# Supplied information:

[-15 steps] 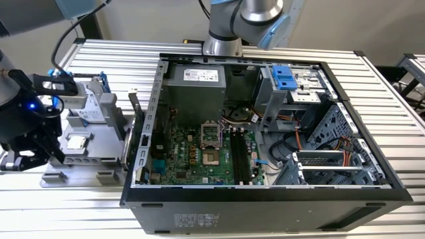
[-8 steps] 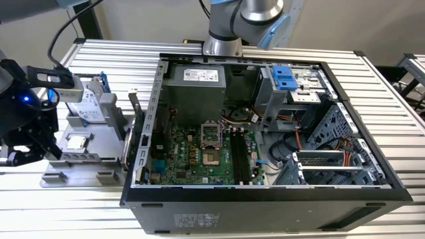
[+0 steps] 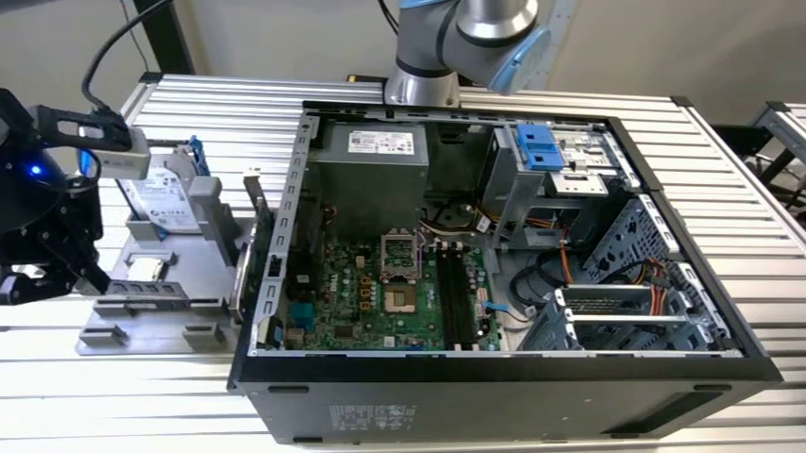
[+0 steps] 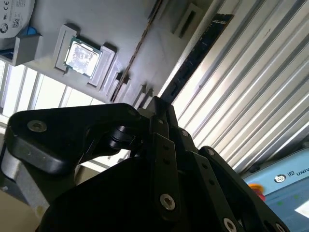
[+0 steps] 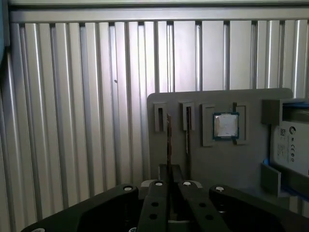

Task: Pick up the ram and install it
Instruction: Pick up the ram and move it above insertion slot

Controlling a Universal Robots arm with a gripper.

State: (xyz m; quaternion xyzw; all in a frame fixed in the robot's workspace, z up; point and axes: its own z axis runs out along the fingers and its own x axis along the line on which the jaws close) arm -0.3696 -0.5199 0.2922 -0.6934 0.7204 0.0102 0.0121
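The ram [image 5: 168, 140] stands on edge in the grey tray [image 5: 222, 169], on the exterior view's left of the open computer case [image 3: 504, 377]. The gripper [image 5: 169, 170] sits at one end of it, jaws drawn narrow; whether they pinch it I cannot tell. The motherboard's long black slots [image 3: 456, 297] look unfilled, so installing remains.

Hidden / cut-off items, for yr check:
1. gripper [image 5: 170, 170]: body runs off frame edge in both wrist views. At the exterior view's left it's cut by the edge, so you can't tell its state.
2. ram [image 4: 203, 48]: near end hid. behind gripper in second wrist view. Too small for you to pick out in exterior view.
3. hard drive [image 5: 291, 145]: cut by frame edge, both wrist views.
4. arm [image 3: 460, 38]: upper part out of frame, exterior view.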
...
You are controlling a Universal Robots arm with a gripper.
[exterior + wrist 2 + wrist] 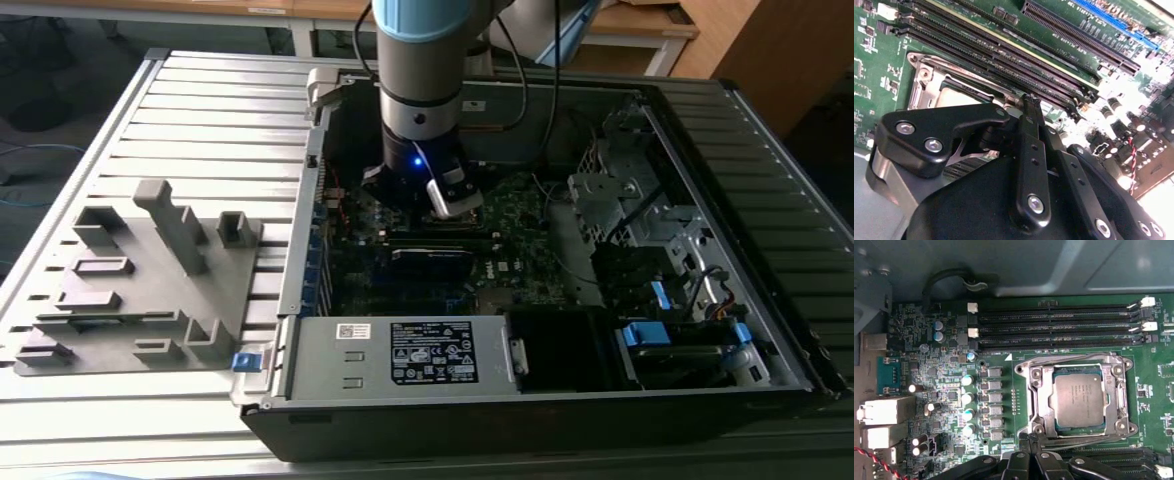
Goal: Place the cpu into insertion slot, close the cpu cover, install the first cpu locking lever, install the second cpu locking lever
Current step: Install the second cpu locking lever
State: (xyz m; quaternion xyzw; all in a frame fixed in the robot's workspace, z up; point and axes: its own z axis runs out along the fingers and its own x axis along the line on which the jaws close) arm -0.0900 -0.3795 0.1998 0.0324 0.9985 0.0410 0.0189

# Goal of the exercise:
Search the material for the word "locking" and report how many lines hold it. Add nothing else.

# Exercise solution:
2